Trauma InJustice (2021)
I worked with Alison DeBelder and Chris Moser on each episode of Trauma InJustice, a podcast devoted to the criminal justice system and its handling of trauma. I edited each episode, along with helping to develop the show and providing production support during its limited run.
Death in the West (2020-2022)
On Death in the West, I did some engineering and a little editing around the edges. For instance, I edited the original trailer, though all the episode editing was handled by the team. I helped the team with recording some of the early voice-over lines, and have done various dialogue sweetening on each episode as the show progressed.
Techmeme Ride Home (Fill-in Host & Writer, 2018-2019)

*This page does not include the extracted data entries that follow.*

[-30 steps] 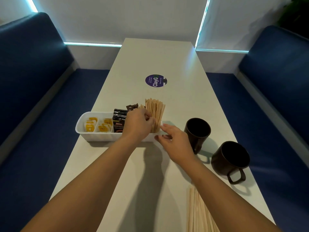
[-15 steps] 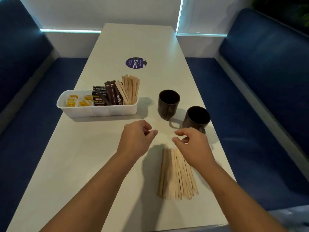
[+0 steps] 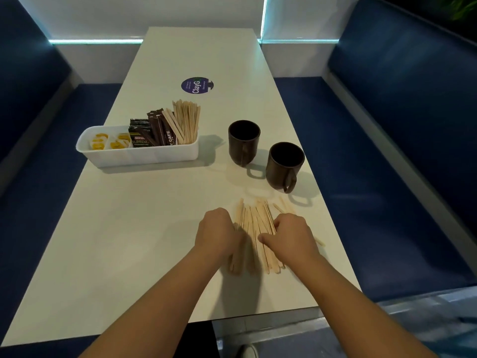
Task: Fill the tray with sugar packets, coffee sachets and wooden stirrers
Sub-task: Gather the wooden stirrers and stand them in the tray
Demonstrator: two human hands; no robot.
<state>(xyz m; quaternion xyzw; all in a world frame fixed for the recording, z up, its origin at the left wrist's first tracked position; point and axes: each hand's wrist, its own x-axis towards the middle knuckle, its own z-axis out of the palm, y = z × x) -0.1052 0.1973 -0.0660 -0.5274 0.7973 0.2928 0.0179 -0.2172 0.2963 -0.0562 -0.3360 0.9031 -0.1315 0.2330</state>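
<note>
A white tray (image 3: 144, 157) stands on the left half of the table. It holds yellow sugar packets (image 3: 109, 140) at its left end, dark coffee sachets (image 3: 152, 131) in the middle and upright wooden stirrers (image 3: 187, 120) at its right end. A loose pile of wooden stirrers (image 3: 254, 220) lies flat near the table's front right. My left hand (image 3: 219, 233) and my right hand (image 3: 291, 237) sit on either side of that pile, fingers curled around its edges, squeezing the sticks together. A few sticks lie splayed beyond my right hand.
Two dark brown mugs (image 3: 244, 142) (image 3: 284, 165) stand just behind the loose pile, handles toward me. A round purple sticker (image 3: 197, 85) marks the white table (image 3: 129, 241) farther back. Blue bench seats (image 3: 387, 177) flank both sides.
Both hands left the tray and came back toward me, then dropped onto the loose stirrer pile and closed on its sides. The view tilted down.
</note>
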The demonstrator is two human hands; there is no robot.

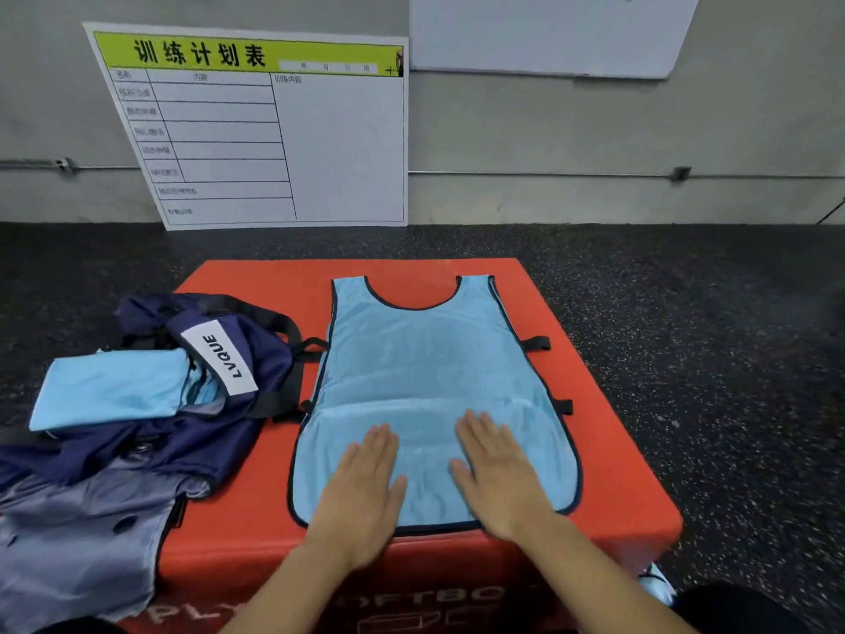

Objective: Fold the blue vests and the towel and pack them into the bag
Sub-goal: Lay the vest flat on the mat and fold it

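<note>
Blue vest (430, 368) lies spread flat on top of the red soft plyo box (608, 455), neck hole toward the far edge and hem toward the near edge, its dark trim and short black side straps showing. Both hands rest palm-down on the lower part of the vest, fingers straight and close together, gripping nothing: the left hand (361, 491) near the hem's left half, the right hand (498, 478) just beside it on the right half, the 2 apart with a strip of cloth between them. On the box's left edge sits a navy bag (215, 432) with a white "LVQUE" label (219, 356), hanging partly off the side. A folded light-blue cloth (109, 391) pokes out of the bag's opening. Beyond the box, a white training-schedule board (338, 153) leans against the wall.
</note>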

I worked with Brian on the Techmeme Ride Home as a writer and occasional fill-in host when he needed to take vacation or otherwise be away for a day. This work ran from 2018 through early 2019. You can dig through the archives to find me, though frankly “old tech news” might not be the most exciting thing to consume at this point.

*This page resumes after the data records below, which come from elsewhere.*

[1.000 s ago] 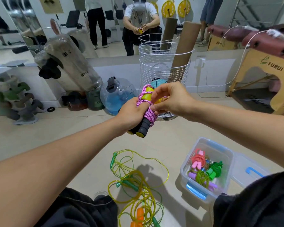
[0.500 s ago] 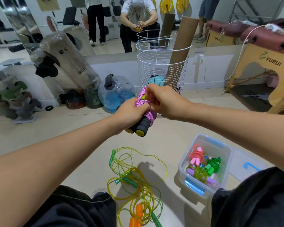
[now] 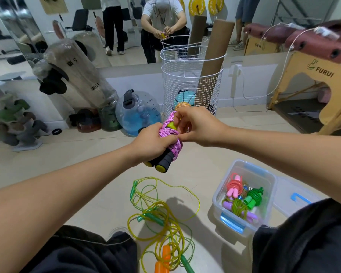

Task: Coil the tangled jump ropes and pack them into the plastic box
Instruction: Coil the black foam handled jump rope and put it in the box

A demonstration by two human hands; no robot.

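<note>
Jump ropes lie loose on a pale beige floor (image 3: 106,158) of what looks like an exercise room: a tangled heap of yellow-green ropes (image 3: 161,219) with green and orange handles sits below the person's hands, between the two dark-trousered knees. Down and to the right of the hands stands the clear plastic box (image 3: 242,170) with blue clips, already holding coiled pink, green and purple ropes; its lid (image 3: 295,198) lies flat on the floor just beside it. Beyond the hands a mirror (image 3: 126,32) runs along the wall, with a white wire basket (image 3: 191,87) holding cardboard tubes, a blue water-filled weight bag (image 3: 138,111), and a wooden bench marked FURUI (image 3: 311,75) further right.

Both hands are raised in mid-air on one pink braided rope (image 3: 172,143), which is wound in tight turns around its pair of black foam handles with yellow ends. The left hand (image 3: 152,143) grips the bundle from the left, fingers curled round the wrapped part, the handle ends pointing down and out below the fist. The right hand (image 3: 197,128) meets it from the right, thumb and fingertips pinching the pink cord near the top of the bundle, where a yellow-green handle cap shows between the fingers. The two hands touch across the rope.
</note>
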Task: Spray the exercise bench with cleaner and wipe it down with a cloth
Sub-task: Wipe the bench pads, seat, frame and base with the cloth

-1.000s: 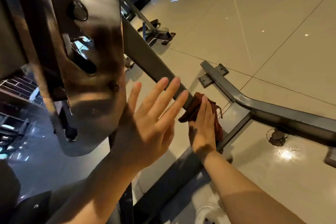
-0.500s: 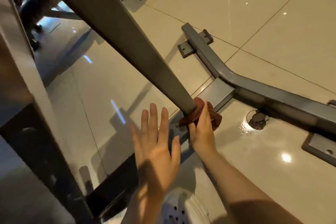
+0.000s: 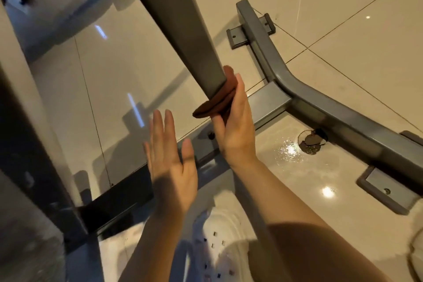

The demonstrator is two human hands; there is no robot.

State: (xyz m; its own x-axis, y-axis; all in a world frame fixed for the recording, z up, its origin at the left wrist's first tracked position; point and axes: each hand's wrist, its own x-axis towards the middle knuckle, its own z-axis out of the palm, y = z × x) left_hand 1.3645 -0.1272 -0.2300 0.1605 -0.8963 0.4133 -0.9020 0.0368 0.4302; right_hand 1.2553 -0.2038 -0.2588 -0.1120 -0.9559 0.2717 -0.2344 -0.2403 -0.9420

Internet History Podcast (2014-2015)
Also in the “podcasting with Brian” department, I appeared as early as 2014 on his excellent Internet History Podcast. The show primarily focused on interviews with tech folks, and would form the basis of Brian’s book How the Internet Happened.

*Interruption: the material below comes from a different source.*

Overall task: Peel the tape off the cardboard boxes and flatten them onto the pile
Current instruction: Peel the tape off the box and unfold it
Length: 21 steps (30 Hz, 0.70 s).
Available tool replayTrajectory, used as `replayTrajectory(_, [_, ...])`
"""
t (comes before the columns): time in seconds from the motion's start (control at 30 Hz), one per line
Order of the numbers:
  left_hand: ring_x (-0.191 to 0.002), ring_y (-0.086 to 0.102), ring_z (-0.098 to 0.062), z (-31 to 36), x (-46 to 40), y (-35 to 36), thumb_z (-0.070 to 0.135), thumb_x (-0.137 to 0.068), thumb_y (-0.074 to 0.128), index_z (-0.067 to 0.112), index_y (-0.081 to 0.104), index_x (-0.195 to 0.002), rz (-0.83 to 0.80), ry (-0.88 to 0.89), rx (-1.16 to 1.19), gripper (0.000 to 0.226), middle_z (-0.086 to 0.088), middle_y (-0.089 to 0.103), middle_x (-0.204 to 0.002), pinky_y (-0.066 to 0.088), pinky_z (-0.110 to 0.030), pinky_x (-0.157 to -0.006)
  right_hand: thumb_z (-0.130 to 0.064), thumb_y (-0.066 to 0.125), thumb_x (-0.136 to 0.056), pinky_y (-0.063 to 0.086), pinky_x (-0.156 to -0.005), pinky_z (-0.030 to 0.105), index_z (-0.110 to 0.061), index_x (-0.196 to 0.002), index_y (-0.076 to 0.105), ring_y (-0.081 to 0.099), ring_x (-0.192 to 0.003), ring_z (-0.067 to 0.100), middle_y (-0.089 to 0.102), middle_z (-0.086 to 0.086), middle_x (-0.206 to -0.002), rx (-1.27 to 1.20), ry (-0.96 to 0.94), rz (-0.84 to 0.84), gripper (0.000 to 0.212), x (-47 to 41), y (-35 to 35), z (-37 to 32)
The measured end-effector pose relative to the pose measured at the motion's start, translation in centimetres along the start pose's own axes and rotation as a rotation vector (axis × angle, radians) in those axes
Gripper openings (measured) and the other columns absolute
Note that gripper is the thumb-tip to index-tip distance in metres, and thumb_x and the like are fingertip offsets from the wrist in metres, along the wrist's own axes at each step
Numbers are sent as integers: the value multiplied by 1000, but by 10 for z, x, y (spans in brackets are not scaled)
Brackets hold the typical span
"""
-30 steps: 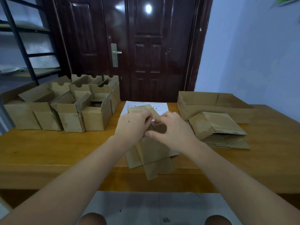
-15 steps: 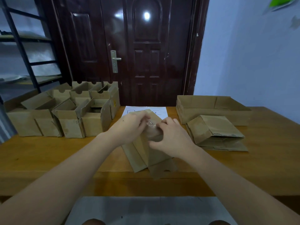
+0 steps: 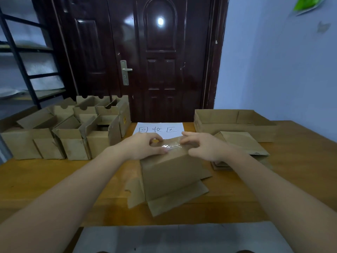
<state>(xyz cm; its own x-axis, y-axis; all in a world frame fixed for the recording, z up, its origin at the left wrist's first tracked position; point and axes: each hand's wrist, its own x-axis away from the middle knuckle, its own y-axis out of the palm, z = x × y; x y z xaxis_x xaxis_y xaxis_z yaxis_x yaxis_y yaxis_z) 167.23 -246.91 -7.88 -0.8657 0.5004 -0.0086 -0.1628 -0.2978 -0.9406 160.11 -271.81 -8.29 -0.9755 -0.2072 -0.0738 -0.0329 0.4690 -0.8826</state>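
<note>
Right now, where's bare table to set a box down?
Bare wood: in front of the upright boxes, left of the left hand's arm; and the right end, past the flat pile and below the tray. Crowded: centre, where both hands, right hand included, work tape on the box, with the sign behind.

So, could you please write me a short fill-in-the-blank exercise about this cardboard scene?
1. Both hands work at a strip of clear ____ on the box.
2. The white paper sign lies ____ that box.
3. The upright open boxes stand to the person's ____.

Missing words: tape; behind; left
</note>
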Motion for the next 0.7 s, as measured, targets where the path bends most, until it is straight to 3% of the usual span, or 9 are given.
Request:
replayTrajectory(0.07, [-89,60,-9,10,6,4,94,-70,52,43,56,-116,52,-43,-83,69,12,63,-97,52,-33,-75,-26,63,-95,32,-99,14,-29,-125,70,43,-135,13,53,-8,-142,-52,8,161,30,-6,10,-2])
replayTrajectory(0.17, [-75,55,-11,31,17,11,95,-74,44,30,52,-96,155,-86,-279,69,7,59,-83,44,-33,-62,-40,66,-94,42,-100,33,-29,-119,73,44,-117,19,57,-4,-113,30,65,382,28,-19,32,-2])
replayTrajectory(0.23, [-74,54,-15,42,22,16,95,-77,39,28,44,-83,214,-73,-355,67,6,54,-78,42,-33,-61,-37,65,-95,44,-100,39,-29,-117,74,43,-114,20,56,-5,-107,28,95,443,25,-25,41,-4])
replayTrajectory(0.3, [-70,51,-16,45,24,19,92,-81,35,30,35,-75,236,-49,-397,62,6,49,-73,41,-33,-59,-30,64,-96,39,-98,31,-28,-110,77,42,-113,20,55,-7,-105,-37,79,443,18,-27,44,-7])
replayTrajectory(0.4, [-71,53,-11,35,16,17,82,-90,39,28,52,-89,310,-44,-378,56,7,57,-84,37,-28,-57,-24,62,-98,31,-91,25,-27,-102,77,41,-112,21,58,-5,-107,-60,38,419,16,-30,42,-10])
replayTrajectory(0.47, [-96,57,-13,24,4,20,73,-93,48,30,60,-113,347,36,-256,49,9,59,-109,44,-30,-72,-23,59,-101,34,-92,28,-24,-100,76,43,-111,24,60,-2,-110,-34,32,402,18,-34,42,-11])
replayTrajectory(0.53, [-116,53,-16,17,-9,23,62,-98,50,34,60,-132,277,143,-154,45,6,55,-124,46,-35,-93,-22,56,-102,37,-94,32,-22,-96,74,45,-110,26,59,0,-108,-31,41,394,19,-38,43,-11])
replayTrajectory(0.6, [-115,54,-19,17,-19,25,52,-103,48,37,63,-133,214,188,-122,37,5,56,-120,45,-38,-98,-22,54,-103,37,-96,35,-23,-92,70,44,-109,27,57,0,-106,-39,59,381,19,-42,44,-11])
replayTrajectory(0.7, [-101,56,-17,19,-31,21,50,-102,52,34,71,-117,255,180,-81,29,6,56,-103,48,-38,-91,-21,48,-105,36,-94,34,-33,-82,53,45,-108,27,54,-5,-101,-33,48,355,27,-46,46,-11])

Brian brought me on for a handful of “analysis episodes,” which were more freeform discussion. Check out Analysis Episode 1, Analysis Episode 2 (Early Online Services), and Analysis Episode 4 (“Clutching Pearls”). In addition to on-air work, I did a little behind-the-scenes production stuff and business stuff for the show.
The New Disruptors (2014, 2018)
I appeared as a guest on Glenn Fleishman’s show The New Disruptors twice. First, in 2014 when promoting the cryptocurrency documentary Coined. That one is It’s Like Money You Can’t Hold with Chris Higgins and Adam Cornelius (Episode 80).
I came back in 2018 when Glenn did a small run of shows featuring people whose ancestors made things. My great-grandfather H.L. Spaunberg was an inventor who patented a variety of mechanical items. Although I never knew him (he died before I was born), the legend of H.L. looms large in my family. To prep for this, I interviewed my mother about H.L. and got a huge trove of documents from my folks (including a few patents I hadn’t even heard of before then—a good reason to talk to people about this kind of thing while they’re still around!). This one is Grand Inventions: Counting Gears with Chris Higgins (Episode 105).
How to Do Everything (2012)
I appeared on How to Do Everything to discuss a Mental Floss article I wrote about whether blowing into Nintendo cartridges actually worked. The podcast is Episode 78: Public Toilets, Debate Prep and Nintendo (October 5, 2012). The original blog post is Did Blowing into Nintendo Cartridges Really Help? (Note: It appears that Mental Floss no longer has the images for this post, which is a shame; here’s the cache from Archive.org with all the images intact.)
This American Life (2010)
I reported a story for This American Life on Episode 409: “Held Hostage.” My report is Act III. In it, I tell the true story of a man who is literally paralyzed by happiness, due to a neurological disorder. This disorder (narcolepsy with cataplexy) is about as common as MS, but this is the story of a very severe case. The story is basically about the price of connection. For most of us, connection is entirely positive: When we feel loving feelings toward someone else, we are rewarded. But for Matt, that emotional experience causes him to lose control over his muscles. Listen to the story for more. Note: This report also inspired the 2019 film Ode to Joy, available on many digital platforms.
CBC Spark (2008)
Back in the Before Times, I appeared alongside Hugh Crawford and Betsy Reid on CBC’s Spark. This was June 18, 2008. We discussed the story of Jamie Livingston, which I had broken for Mental Floss by accidentally finding Hugh and Betsy’s “not intended for public consumption” website with Jamie’s images. In the decade since then, I’ve finally met and interviewed Hugh, along with many other people in this story. More to come on that at some point, I guess. You can find the episode on Archive.org, as it appears to be gone from the regular Spark podcast feed.